I'm working with a panel data set with the following variables. Here's a snippet of my data:
i region urban year
8431 3 1 1979
8431 3 1 1980
8431 3 1 1981
8431 3 1 1982
8431 3 0 1983
8431 3 0 1984
8431 3 0 1985
8431 3 0 1986
8431 3 0 1987
8431 3 0 1988
8431 3 0 1989
8431 3 1 1990
8431 3 1 1991
8431 3 1 1992
8431 3 1 1993
8431 3 1 1994
8431 3 1 1996
8431 3 0 1998
8431 3 1 2000
8431 3 1 2002
8431 3 1 2004
8431 3 1 2006
8431 2 0 2008
8431 3 1 2010
8431 3 1 2012
The panel is strongly balanced, but there are some missing observations in the data that I deal with through interpolation.

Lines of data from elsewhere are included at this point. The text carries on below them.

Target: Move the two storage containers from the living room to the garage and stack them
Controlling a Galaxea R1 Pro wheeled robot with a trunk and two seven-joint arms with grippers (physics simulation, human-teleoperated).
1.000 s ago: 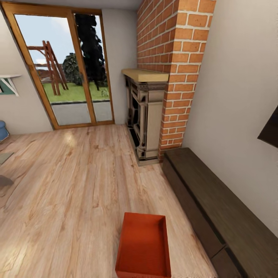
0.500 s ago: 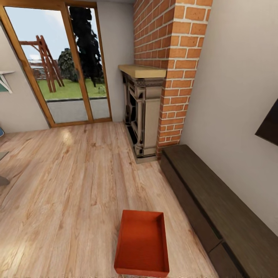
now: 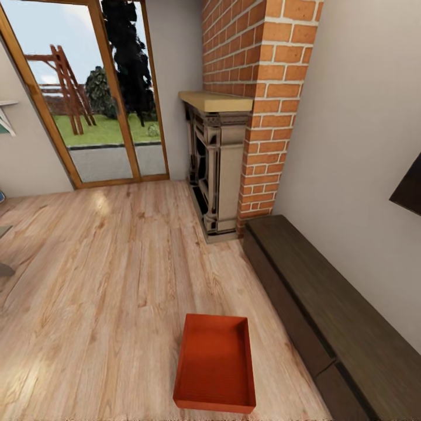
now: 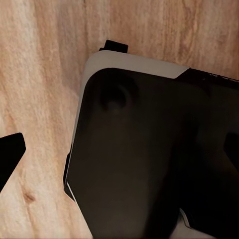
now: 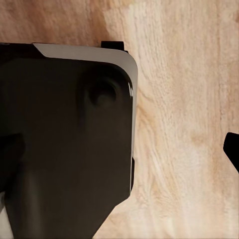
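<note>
One orange-red storage container [image 3: 215, 362] rests on the living room's light wood-plank floor [image 3: 105, 280], low in the head view and just left of a dark low cabinet. It is open-topped and empty. In the left wrist view my left gripper [image 4: 119, 152] hangs over my own dark base [image 4: 149, 159] and the planks, with one black fingertip [image 4: 10, 152] at the frame edge and nothing between the fingers. My right gripper [image 5: 119, 149] hangs likewise over the base [image 5: 64, 139], its fingertip [image 5: 232, 148] far to one side. Both are open.
A brick chimney [image 3: 257, 88] with a stone fireplace [image 3: 219, 169] stands ahead on the right. The long dark low cabinet [image 3: 327, 316] runs along the right wall under a dark screen [image 3: 409, 190]. Wood-framed glass doors [image 3: 93, 99] fill the far wall.
The whole head view has shifted a little, so the camera has moved. The container now sits slightly higher in the picture, with its near wall fully in view.
</note>
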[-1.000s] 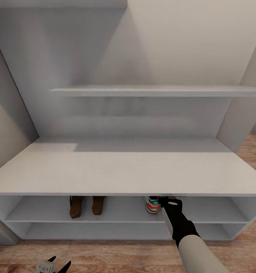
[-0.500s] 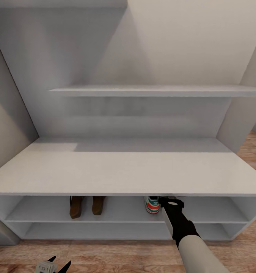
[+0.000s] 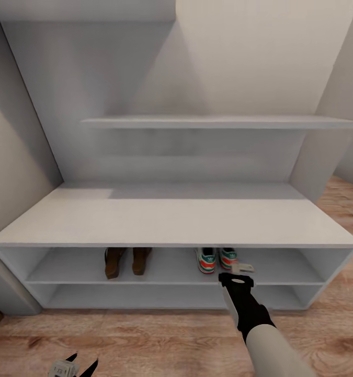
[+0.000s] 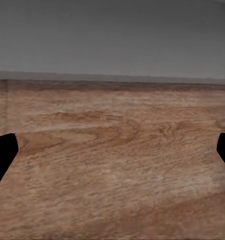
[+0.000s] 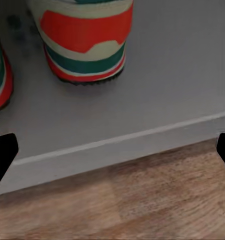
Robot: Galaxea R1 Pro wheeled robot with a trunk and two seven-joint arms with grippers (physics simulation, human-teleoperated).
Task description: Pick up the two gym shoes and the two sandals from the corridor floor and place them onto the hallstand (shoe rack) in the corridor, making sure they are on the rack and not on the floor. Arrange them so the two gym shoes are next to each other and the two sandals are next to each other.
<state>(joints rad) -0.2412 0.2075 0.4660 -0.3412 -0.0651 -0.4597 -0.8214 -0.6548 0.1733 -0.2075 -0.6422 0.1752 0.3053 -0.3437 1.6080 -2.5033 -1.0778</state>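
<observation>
Two gym shoes point(image 3: 217, 259) side by side on the hallstand point(image 3: 171, 222) upper shelf, two sandals point(image 3: 128, 261) at their 9 o'clock, right gripper point(image 3: 242, 268) empty with fingers apart, left gripper point(image 3: 82, 363) also spread, right wrist view showing orange heels up close.

Both grippers open, right arm stretched forward.
The right gripper point(image 3: 242, 268) sits at the end of a black wrist and pale forearm, its fingers spread wide. The left gripper point(image 3: 81, 362) hangs low, black fingers point(image 4: 2, 155) parted.
</observation>
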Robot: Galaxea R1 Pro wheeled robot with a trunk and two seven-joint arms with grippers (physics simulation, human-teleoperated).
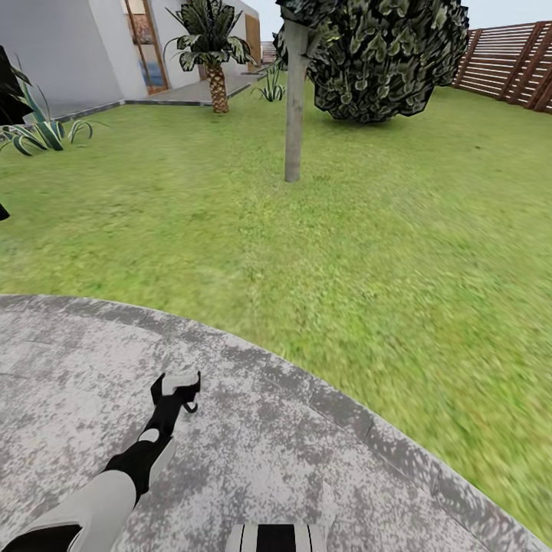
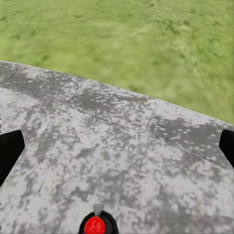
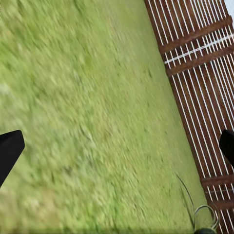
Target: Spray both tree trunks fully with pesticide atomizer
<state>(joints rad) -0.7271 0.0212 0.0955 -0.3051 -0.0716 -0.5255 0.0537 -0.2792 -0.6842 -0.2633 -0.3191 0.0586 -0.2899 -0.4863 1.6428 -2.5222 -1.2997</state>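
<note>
- The left pincer (image 1: 178, 389) reaches out over the grey speckled stone paving (image 1: 253, 452), at about 7 o'clock in the head view.
- In the head view it is pinching the pesticide atomizer (image 1: 181, 381), whose pale trigger head shows at its tip.
- In the left wrist view the red nozzle tip of the atomizer (image 2: 96, 225) sits between the two black fingertips (image 2: 9, 148), pointing toward the curved edge of the paving and the lawn (image 2: 146, 44).
- One tree trunk (image 1: 294, 103) stands upright on the grass at 12 o'clock, well apart from the pincer, with dark foliage (image 1: 383, 57) just to its right.
- The right pincer (image 3: 117, 156) is spread, its fingertips far apart over the grass, near the wooden slat fence (image 3: 195, 73).
- A white house (image 1: 84, 46) and a palm-like plant (image 1: 211, 46) are at 11 o'clock.
</note>
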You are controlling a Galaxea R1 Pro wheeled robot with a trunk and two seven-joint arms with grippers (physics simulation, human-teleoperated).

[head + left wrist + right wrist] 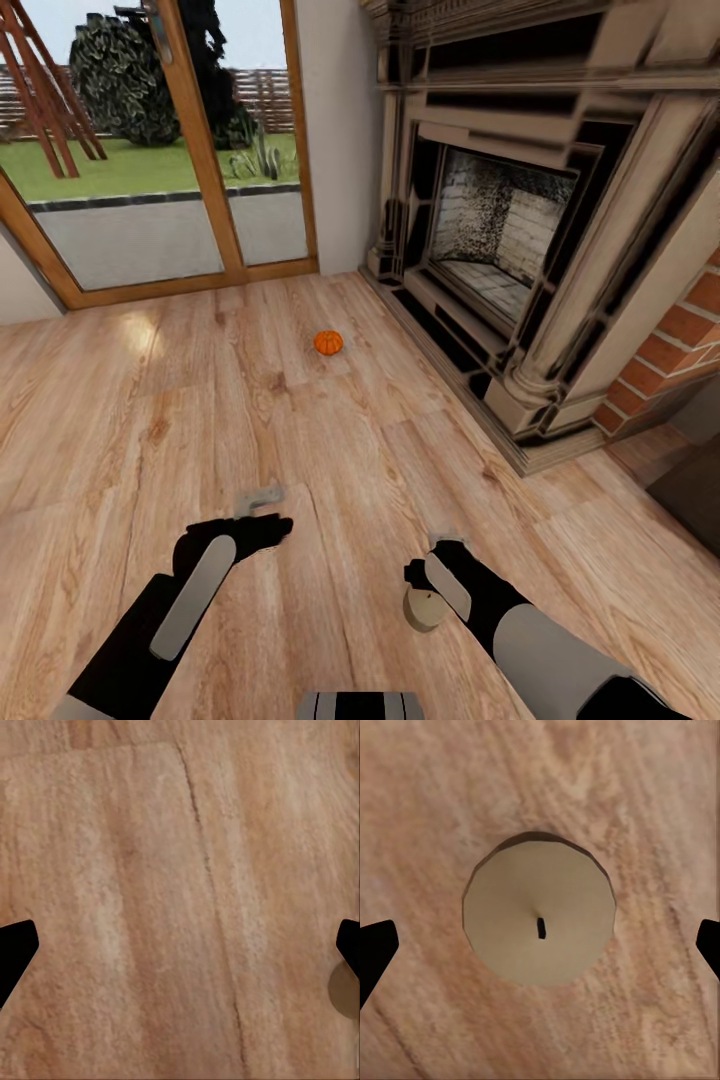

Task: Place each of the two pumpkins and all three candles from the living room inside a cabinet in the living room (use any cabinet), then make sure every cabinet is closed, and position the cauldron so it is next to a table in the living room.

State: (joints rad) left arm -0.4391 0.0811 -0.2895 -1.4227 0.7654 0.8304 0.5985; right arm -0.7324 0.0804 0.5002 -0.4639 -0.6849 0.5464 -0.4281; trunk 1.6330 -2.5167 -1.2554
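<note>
A round, pale candle (538,912) with a tiny dark wick stands on the wood floor (330,450), right under the right gripper (540,945). Its fingers are spread wide, one on each side, not touching it. If the gripper drops off-center, one finger could bump the candle and tip it. The left gripper (180,945) is spread wide too, over bare floor. One pumpkin (328,342) sits far off, near the fireplace (500,230).
</note>
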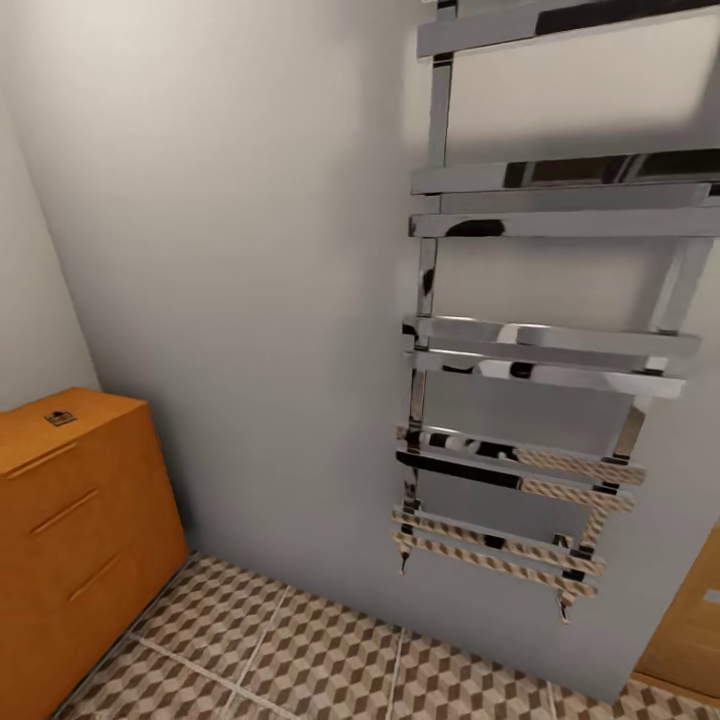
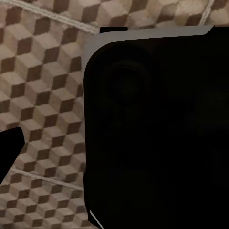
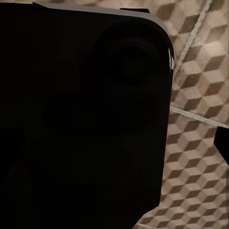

I want to calculate the total number of times region
and urban
have changed during the observation period for each individual.
First thing I tried was lagged values:
bysort i: gen urban_lag = l1.urban
bysort i (year): gen urbanchange = 0 if urban==urban_lag & !missing(urban)
replace urbanchange = 1 if urban!=urban_lag & !missing(urban)
For some reason, this generates a lot of missing values, even for individuals where there are not missing values for region
. Does anyone know why this is the case?
I then tried this:
sort i year
by i: gen byte urbanchange = urban != urban[_n-1]
This mostly works and gets me slightly closer to where I want, except the first observation of each individual is equal to 1, because change[0]
is before the start of the data and so Stata returns it as missing, so I get urbanchange[1] = 1
for every individual.
This is the output I want:
i region urban year regionchange urbanchange
8431 3 1 1979 0 0
8431 3 1 1980 0 0
8431 3 1 1981 0 0
8431 3 1 1982 0 0
8431 3 0 1983 0 1
8431 3 0 1984 0 0
8431 3 0 1985 0 0
8431 3 0 1986 0 0
8431 3 0 1987 0 0
8431 3 0 1988 0 0
8431 3 0 1989 0 0
8431 3 1 1990 0 1
8431 3 1 1991 0 0
8431 3 1 1992 0 0
8431 3 1 1993 0 0
8431 3 1 1994 0 0
8431 3 1 1996 0 0
8431 3 0 1998 0 1
8431 3 1 2000 0 1
8431 3 1 2002 0 0
8431 3 1 2004 0 0
8431 3 1 2006 0 0
8431 2 0 2008 1 1
8431 3 1 2010 1 1
8431 3 1 2012 0 0
This question is basically the Stata version of this question I asked a year ago Counting the number of changes of a categorical variable during repeated measurements within a category
Edit regarding interpolation: since there are a lot of gaps in my data, for observations with missing values, I make the assumption that, for example, the individual's current urban value is the same as the last observed (non-missing) urban value.
For example:
region urban year
1 1 1979
1 1 1980
1 1 1981
3 1 1982
3 1 1983
3 1 1984
. . 1985
1 1 1986
1 1 1987
1 1 1988
1 1 1989
. . 1990
. . 1991
. . 1992
. . 1993
. . 1994
I fill in the missing values like such:
gen urban1 = urban
bysort i (year): replace urban1 = urban1[_n-1] if missing(urban1)
gsort i -year
replace urban1 = urban1[_n-1] if urban1 >=.
and do the same for region.
Output:
region urban year region1 urban1
1 1 1979 1 1
1 1 1980 1 1
1 1 1981 1 1
3 1 1982 3 1
3 1 1983 3 1
3 1 1984 3 1
. . 1985 3 1
1 1 1986 1 1
1 1 1987 1 1
1 1 1988 1 1
1 1 1989 1 1
. . 1990 1 1
. . 1991 1 1
. . 1992 1 1
. . 1993 1 1
. . 1994 1 1
I'm making some strong assumptions here and some may disagree with what I'm doing here, but for the purpose of counting the number of changes, it doesn't affect the results I want and the missing values don't mess with my output.